To that end, the police department has expanded its number
of community service officers (CSOs) from three to nine.
Five of them are based at the Scott Park District station,
while four others work out of the Ottawa Park police
substation. As a recent police academy class of 68 rookies
hits the streets, the number may increase further.
One of those community service officers is 20-year police
veteran Dana Slay, who is well known within the department
for mothering and mentoring Toledo’s young people when she
catches them skipping school or committing some other
misdeed.
One particular prop and analogy she uses is a plastic
tractor-trailer, encouraging kids to change their ways to
ensure a better future, so they “don’t get run over by the
semi-truck of life.”
Slay heavily encouraged the formation of more Blockwatch
groups, as well as more citizen involvement in existing
neighborhood groups. She currently works a sector that
encompasses the Alexis-Lewis-Jackman Road area.
“We need your eyes and ears to tell us about the blight in
the neighborhood,” she said. “Blight in a neighborhood draws
crime. We have to clean up these neighborhoods. Crime
doesn’t want to be seen. Crime is dirty.”
Slay spoke enthusiastically of the mayor’s Tidy Towns
initiative, where police officers are being paired with city
code enforcement and nuisance abatement inspectors to clean
up neighborhoods.
She pointed out Upton Ave. between Bancroft and Dorr, where
trees were recently cleared to make the homes and street
more visible.
“They opened up the area and when you go through that
neighborhood, it’s like ‘Wow!’” she said. “I think,
personally, that’s the way it should be in all of the
inner-city neighborhoods. Open those neighborhoods up.”
Slay explained that more citizen involvement could enhance
the city’s efforts to clean up Toledo block-by-block. She
spoke at a recent community forum held at the downtown
branch of the Toledo-Lucas County Public Library.
“Let us know as Blockwatch what you need. If you’ve got
dumping in an alley or overgrown trees, let us know,” she
encouraged. “Help us to clean that out, so that when crime
does occur in your neighborhood, you can see it and
therefore, report it. We don’t know unless you tell us.”

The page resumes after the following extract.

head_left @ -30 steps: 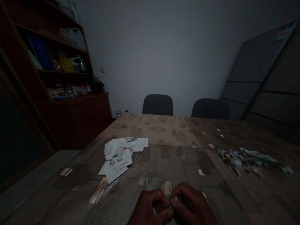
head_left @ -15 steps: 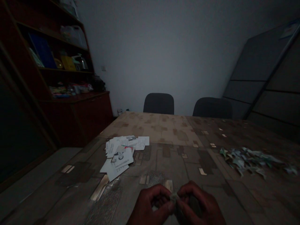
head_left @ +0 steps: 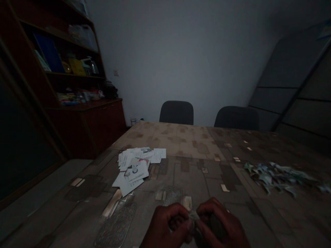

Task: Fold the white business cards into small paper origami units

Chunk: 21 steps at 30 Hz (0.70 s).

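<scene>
The patterned worktop (head_left: pixel 176 175) stretches between printed white cards (head_left: pixel 134 170) and a crumpled-paper pile (head_left: pixel 279 175) to its far edge; nearer, left hand (head_left: pixel 167 222) and right hand (head_left: pixel 223 222) pinch a small pale scrap (head_left: pixel 193 215) between their fingertips.

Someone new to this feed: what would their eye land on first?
Probably the loose pile of white printed cards, bright on the left of the dim, patterned table. Next, the left hand and right hand at bottom centre, pinching a small pale piece. Then the pale greenish, jagged heap on the right.
</scene>
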Tool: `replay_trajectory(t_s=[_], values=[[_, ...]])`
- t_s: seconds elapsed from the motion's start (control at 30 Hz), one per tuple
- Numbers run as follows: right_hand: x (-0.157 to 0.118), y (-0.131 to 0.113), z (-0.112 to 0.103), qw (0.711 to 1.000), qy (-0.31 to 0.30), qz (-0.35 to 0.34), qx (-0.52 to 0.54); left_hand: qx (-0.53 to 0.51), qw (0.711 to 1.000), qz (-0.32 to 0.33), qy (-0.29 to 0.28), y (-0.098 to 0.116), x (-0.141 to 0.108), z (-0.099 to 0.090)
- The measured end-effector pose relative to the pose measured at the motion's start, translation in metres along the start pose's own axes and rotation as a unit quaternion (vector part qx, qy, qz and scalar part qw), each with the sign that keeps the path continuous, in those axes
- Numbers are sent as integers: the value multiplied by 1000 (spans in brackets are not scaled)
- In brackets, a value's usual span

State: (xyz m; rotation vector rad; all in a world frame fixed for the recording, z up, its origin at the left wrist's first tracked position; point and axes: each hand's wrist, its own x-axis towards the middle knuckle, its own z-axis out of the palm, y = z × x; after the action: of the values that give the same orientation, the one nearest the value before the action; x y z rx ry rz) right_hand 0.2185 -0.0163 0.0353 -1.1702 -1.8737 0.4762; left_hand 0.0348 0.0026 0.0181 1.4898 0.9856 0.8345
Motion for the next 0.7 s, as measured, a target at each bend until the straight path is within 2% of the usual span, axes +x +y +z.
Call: replay_trajectory(t_s=[0.07,0.17,0.37,0.5,0.6,0.7], values=[[0,1,0,1000,-2,8,5,9,1000,-5,1,0,0,1],[1,0,-1,1000,-7,8,17,43,999,21,14,3,0,0],[3,-1,-5,1000,-16,-6,22,48,997,34,42,9,1,-3],[0,0,-5,1000,-19,7,13,54,997,44,10,2,0,-3],[-1,0,-4,1000,-9,-9,-5,30,999,27,-9,-2,0,-1],[-1,1,-3,999,4,-48,-23,56,997,54,17,-1,0,0]])
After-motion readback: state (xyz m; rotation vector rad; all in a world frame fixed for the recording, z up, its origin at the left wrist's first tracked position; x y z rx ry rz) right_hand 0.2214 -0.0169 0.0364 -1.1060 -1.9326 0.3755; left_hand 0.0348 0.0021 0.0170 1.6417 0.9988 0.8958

Slay emphasized there are ways people can report crimes
without jeopardizing their personal safety or becoming a
victim themselves. Not only can people call Crimestoppers or
911 and remain anonymous, they can now pass along
information through the department’s Facebook page and other
social media.
“A lot of people don’t go to Blockwatch until something
happens—and then they’re running in and they have so much to
say. But where were you at a year ago, two years ago?” she
questioned. “We need your input. Open your eyes. Open your
ears. Blockwatch is everybody’s business, even if it doesn’t
involve you.”
The Toledo police department recently released an
interactive crime mapping tool, which allows crime analysts
to track violent and property crimes in any given
neighborhood. But now citizens can use the mapping tool
online to identify what’s going on within a half-mile radius
of any given address—even going back as far as three months
to see, in general, what has been occurring. That raises the
general awareness of home and business owners, as well as to
keep a closer eye on the situation.
Crime “hot spots” also can be identified using the online
mapping tool. During a demonstration of its capabilities,
one such crime “hot spot” that was identified is the Green
Belt Place Apartments, just north of downtown Toledo.
Residents can even provide information anonymously online.
The interactive crime mapping tool can be accessed at the
website
www.crimemap.toledo.oh.gov.
Police Chief William Moton spoke of the continued
development of “data-driven intelligence” where crime
analysts can provide a “prediction of when the next crimes
will take place.” That information is passed along to field
commanders who can place officers accordingly. The police
department also is in the second and final phase of placing
crime cameras across the city, which will eventually number
approximately 150.
“We can respond much quicker,” he said. “This is a
step-by-step process. We want to do it as quickly as
possible, but we want to make sure what we’re doing is
sound.”
But Moton was quick to emphasize nothing will replace
teamwork between police and people, citing two officers who
now walk a beat down Sylvania Ave. “developing a
relationship” with business owners and students alike.